Why Is It Important to Have a Fitness Plan?
You need to have a fitness plan even before you get started on your fitness journey. And before a program can be developed, you would need to establish both short and long-term goals that would provide the necessary framework for a program.
What is a fitness plan?
A fitness plan can range from fairly simple to quite complex. To a large degree, this has to do with the number of variables involved, such as cardiovascular, strength and conditioning, or nutrition, as well as how deep into each you would want to go.
At the most basic level, a well-designed fitness program provides daily workouts that are structured in a safe and progressive manner.
There are three common types of fitness programs:
Pre-formatted (generic): These are often found in magazines or online and may be very generic
Semi-customized: These are often generated by answering questions online and based on the answers, an algorithm creates a fitness program
Fully customized: This type of program is generally done in conjunction with a personal trainer offline or online, and/or other allied health professionals such as nutritionists, registered dieticians, or with the help of an online highly advanced technology solution.
Generally speaking, the more customized a program, the more likely it is to be effective, as it is specific to the individual it is designed for. However, the more customized a plan, typically the more expensive it is as well.
Benefits of a fitness plan
There are a lot of benefits to having an exercise program versus not having any. Perhaps the biggest benefit is that it provides a roadmap of where an individual is currently at and how they would get to their desired goal in terms of workouts and nutrition.
The chance for reaching one’s goal or goals increases greatly when armed with a plan. This is because workouts are not done randomly. Rather, workouts are placed and designed specifically with one’s goal or goals in mind.
How to create a plan
As discussed earlier, the first aspect of creating a program is determining the target goal. It is also critical that the goal be feasible. Goals that are too easy or near impossible to attain are not great goals. A long-range goal should be challenging, but attainable.
Once this goal has been established, here’s how you can design the program.

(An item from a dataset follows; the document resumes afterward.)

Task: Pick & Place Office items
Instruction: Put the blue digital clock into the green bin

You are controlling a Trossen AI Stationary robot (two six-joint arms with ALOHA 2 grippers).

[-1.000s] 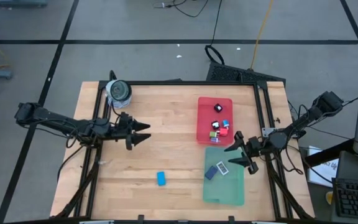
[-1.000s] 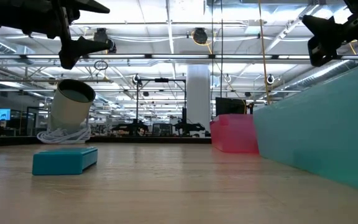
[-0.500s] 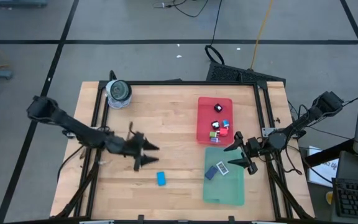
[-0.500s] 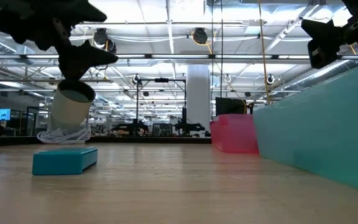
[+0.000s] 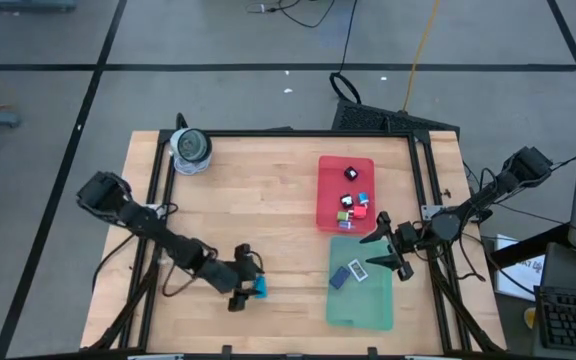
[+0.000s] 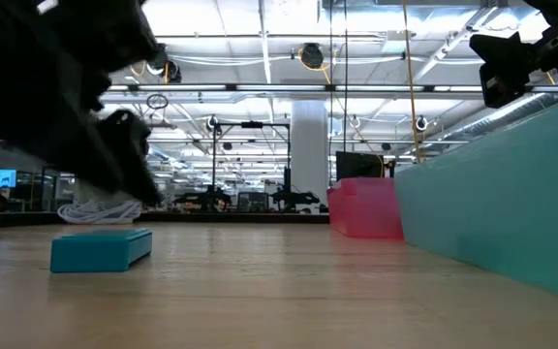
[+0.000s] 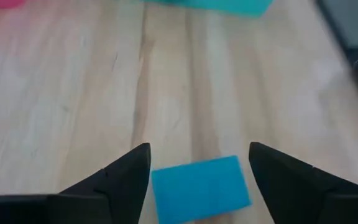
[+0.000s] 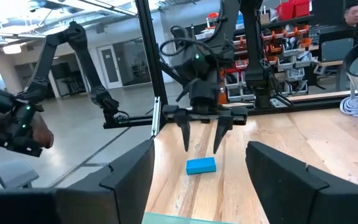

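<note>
A blue block lies flat on the wooden table, near its near edge. My left gripper hangs open just above it, a finger standing to each side of the blue block without touching it. The right wrist view shows the left gripper hovering over the block. My right gripper waits open above the seam between the red tray and the green tray. Several small coloured pieces lie in the red tray. A dark block and a white labelled tag lie in the green tray.
A grey roll with a white cord stands at the table's far left corner. A black frame runs along the table's left, far and right edges. Bare wood stretches between the roll, the blue block and the trays. The trays' walls rise at the right in the low view.
My left gripper has swung from beside the grey roll toward the table's near edge and to the right, coming down over the blue block with its fingers still open. The blue block and my right arm have stayed where they were.
</note>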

Align with your current fitness level
All too often, people begin a fitness program with way too much intensity, volume, and training loads. For example, someone who can’t do 10 push-ups will do 25 in the first week. This is an example of not starting where you’re at. If you can do 10, then build the intensity from there.
When starting an exercise program, it takes the body a while to adapt to the new stress being placed upon it. Therefore, easing into it and not being overly aggressive is the right way to go. Say for strength training, it is advised to stay at the same weight for several weeks to allow the muscles and connective tissue to adapt, before moving up gradually in weight.
Whether it be in the form of a clinician such as a registered dietician, or researching on your own online, seeking out resources that help in the development of your plan is crucial.
All too often, beginner exercisers view rest days through the lens of losing fitness. This is 100% incorrect. Implementing easy and full rest days when starting out is very important to allow the body to recover adequately and progress. When first starting out, at a minimum, three days per week should be allotted to easy/ rest days.
Also read: Why Is Rest Important in Training?
One of the main reasons why people stop exercising is because they only select a long-range goal and due to the time it takes to reach the goal, as well as the enormity of it, many people get disillusioned and quit their program. By setting short-term goals on the way to the long-term goal divides the journey into bite-sized pieces — thereby making it more manageable and attainable.
How to structure a fitness plan
The most important thing is to have structure. This is often referred to as a periodized plan. In other words, a program is broken up into several phases or periods. The general trend is that as someone progresses and gets in better shape, the training load increases in both time and intensity. This is because in order to continue progressing, the training stimulus must stress the body. This cannot happen if the training load stays the same.
In a periodized plan, typically every three to four weeks is a rest week. This doesn’t mean not doing any workout, but rather a substantial decrease in training load.
Additionally, the higher the training load is on a particular day, the more rest or easy days should follow it.
Last but not least, the most important aspect of a program is safety. This is especially the case with form, when it comes to cardiovascular and strength training. No matter how much weight one can lift or how far someone can run, bike or swim, if they have bad form, it is likely only a matter of time before an injury occurs. Therefore, ensuring that one’s form is correct is imperative. Remember, quality always scores over quantity. Plan smart, get fit.